# XM8 by H&K...



## Cruentus (Dec 18, 2006)

I can't remember if this has been discussed before, but this seems pretty sweet; it looks like something out of an 80's sci-fi movie:

http://www.military.com/NewContent/0,13190,Gear_051104_XM8,00.html


----------



## Grenadier (Dec 18, 2006)

Looks encouraging.  It's nice to see that they have a more universal platform, although to be honest, I still think that the M16 / AR15 platform is still quite universal to a great degree.  

The XM is certainly better than the monstrousity that a different company tried to push that ended up looking like something like Axel Foley's mutt gun from Beverly Hills Cop 3...

Nice to see that it's using the 1 in 7" twist.  62 grain ammo should be thriving in these babies.


----------



## Blotan Hunka (Dec 18, 2006)

Its kinda cool when you google something and it comes back to martialtalk. 

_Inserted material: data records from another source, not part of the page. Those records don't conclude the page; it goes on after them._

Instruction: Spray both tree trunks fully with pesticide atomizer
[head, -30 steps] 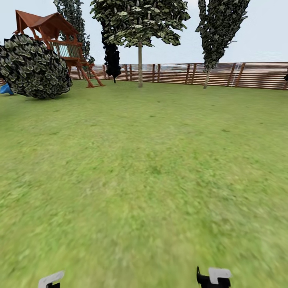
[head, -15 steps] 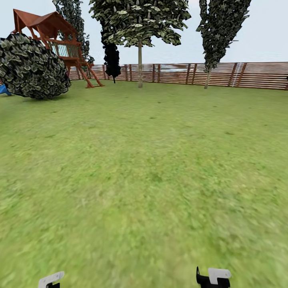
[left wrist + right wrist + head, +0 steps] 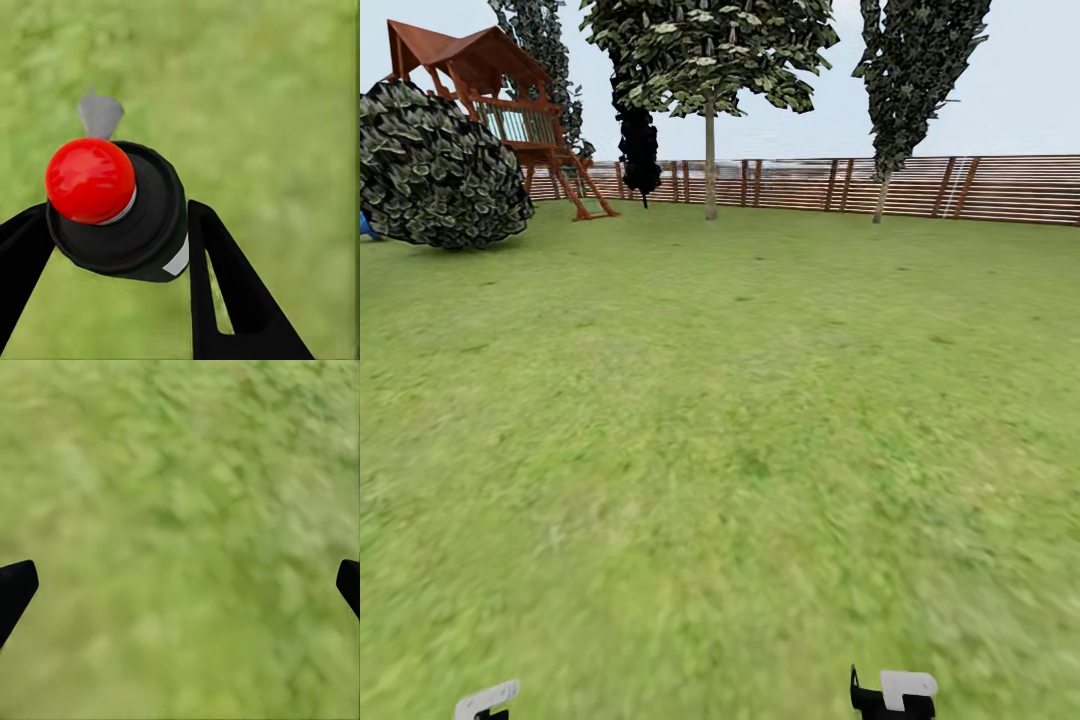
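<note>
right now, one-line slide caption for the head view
Open lawn ahead, wooden play tower and round bush far left, slatted fence and trees behind.

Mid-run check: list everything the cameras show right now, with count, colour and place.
lawn: one, green, across the whole foreground
fence: one, reddish-brown slats, along the far edge
play tower: one, reddish-brown, far left
round bush: one, dark mottled green, in front of the play tower
broad-crowned tree: one, pale thin trunk, by the fence
narrow trees: three, dark, near the fence
red-knobbed object: one, black, between the left claw's fingers; grip unclear
left claw: black fingers, over grass
right claw: black fingers wide apart, over grass
</note>
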Available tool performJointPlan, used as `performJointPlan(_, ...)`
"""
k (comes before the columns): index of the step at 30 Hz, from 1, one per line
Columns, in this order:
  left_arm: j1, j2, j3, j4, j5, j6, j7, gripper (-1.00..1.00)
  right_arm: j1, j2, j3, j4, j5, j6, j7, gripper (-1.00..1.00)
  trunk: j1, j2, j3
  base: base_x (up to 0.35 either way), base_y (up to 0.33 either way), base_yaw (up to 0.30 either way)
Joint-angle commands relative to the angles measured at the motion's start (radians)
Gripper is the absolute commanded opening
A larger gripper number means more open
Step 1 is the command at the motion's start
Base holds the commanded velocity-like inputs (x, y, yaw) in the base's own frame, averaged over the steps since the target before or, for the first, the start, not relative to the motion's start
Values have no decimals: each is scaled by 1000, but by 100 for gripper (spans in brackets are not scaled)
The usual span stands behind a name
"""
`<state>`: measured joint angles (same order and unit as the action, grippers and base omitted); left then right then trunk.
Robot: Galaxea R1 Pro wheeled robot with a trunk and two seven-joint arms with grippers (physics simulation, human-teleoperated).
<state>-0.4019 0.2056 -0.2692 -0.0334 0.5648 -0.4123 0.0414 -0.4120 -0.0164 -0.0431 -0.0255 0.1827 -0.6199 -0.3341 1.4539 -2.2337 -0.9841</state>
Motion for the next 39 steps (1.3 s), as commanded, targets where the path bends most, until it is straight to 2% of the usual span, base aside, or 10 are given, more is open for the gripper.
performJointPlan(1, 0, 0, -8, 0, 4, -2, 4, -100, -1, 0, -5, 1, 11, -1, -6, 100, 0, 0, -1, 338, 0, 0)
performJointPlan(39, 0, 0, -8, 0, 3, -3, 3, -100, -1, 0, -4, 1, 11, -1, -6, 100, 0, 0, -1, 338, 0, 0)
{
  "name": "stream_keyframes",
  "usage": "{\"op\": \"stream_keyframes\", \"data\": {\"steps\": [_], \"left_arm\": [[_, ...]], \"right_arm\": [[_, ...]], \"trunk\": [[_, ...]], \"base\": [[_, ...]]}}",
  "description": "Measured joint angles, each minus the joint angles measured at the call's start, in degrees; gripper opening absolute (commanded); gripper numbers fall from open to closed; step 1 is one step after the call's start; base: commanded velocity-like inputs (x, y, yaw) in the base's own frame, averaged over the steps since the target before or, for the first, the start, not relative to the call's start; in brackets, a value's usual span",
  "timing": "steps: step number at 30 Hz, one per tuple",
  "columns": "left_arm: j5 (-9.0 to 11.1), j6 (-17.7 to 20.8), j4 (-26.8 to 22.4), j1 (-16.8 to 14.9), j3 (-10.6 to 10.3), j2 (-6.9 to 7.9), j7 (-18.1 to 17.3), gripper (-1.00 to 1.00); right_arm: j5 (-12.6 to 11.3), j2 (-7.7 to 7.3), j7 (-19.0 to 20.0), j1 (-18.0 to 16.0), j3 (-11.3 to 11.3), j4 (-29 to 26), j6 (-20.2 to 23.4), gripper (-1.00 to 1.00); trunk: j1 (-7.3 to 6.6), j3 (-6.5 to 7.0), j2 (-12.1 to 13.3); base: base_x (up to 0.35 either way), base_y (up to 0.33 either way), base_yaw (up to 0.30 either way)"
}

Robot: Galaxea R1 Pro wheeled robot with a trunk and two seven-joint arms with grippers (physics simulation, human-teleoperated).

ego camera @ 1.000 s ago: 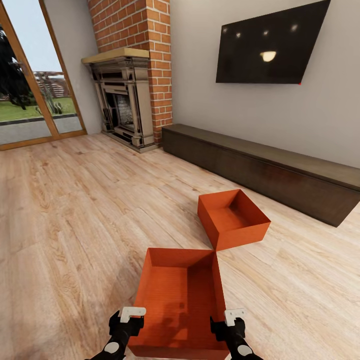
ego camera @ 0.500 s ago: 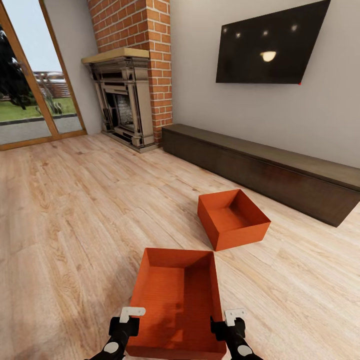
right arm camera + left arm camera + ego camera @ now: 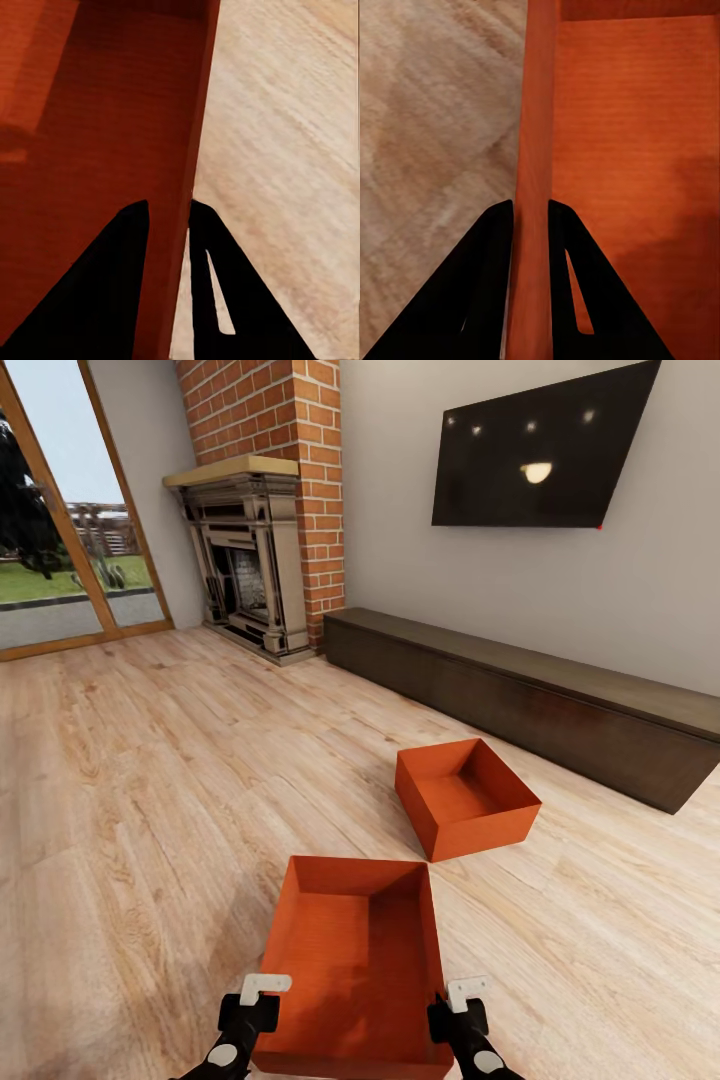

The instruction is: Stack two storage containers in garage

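Observation:
Two orange-red open-top storage containers are in the living room. The near container is just in front of me, held between both arms. My left gripper is shut on its left wall, one finger outside and one inside. My right gripper is shut on its right wall in the same way, with one finger on the outer side. The far container sits on the light wood plank floor, a short gap beyond the near one.
A long dark low cabinet runs along the right wall under a black TV. The red brick fireplace stands in the corner, with glass doors at the left. Open plank floor stretches to the left.
The near container has shifted slightly left and toward me, so its far corner has come away from the far container. Both grippers keep their hold on its walls.

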Motion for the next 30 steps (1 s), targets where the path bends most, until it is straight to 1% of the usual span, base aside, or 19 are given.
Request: {"op": "stream_keyframes", "data": {"steps": [23, 30], "left_arm": [[0.39, -0.15, 0.00, 0.01, -0.27, 0.07, -0.05, -1.00], [0.21, -0.14, -0.04, 0.00, -0.09, 0.07, -0.05, -1.00]], "right_arm": [[-0.05, 0.00, -0.02, 0.01, 0.14, -0.03, -0.04, -1.00], [-0.12, 0.00, -0.02, -0.05, 0.24, -0.05, -0.04, -1.00]], "trunk": [[0.00, 0.00, 0.00], [0.00, 0.00, 0.00]], "base": [[0.000, 0.000, 0.000], [0.000, 0.000, 0.000]]}}
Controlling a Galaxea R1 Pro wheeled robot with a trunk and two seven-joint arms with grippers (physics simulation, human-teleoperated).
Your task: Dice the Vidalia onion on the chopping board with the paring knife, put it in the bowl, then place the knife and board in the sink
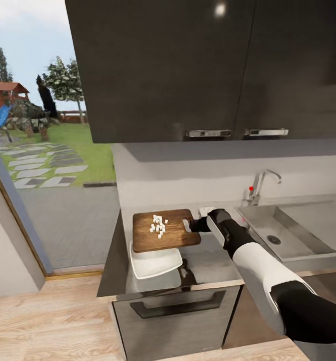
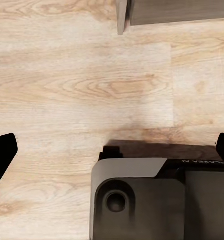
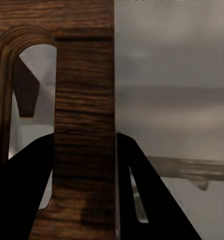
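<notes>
Onion dice (image 1: 158, 225) sit in a small white heap on the chopping board (image 1: 165, 230), which is held level over the bowl (image 1: 155, 262), covering the bowl's far part. The right hand (image 1: 194, 225) is clamped on the board's handle end, the end nearer the sink (image 1: 288, 233); the right wrist view shows dark fingers (image 3: 22, 190) either side of the wood. The board's long axis runs toward the sink. The step looks to be tipping the dice into the bowl, which calls for tilting the board's near edge down. The left hand (image 2: 112, 150) hangs spread over the wooden floor (image 2: 82, 90), gripping nothing.
</notes>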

http://www.martialtalk.com/forum/showthread.php?t=17350

Im not convinced it does anything so much better than the M4 that its worth the expense.


----------



## arnisandyz (Dec 18, 2006)

HK was one of the manufactures that the US contracted to come up with a replacement for the M16/M4 weapon system.The progam was obviously cancelled. If I remember correctly, one of the requirements was that the rifle be multi-cofigurable as far as caliber, barrel length, etc. so the same basic rifle could be used for CQB or as a long range sniper rifle. I think a more successful design that is available to the public right now is the Robinson Arms XCR.
http://www.robarm.com/xcrtm_modular_weapon_system.htm

The FN SCAR and HKs less radical 416 gas piston AR were also considerations.


----------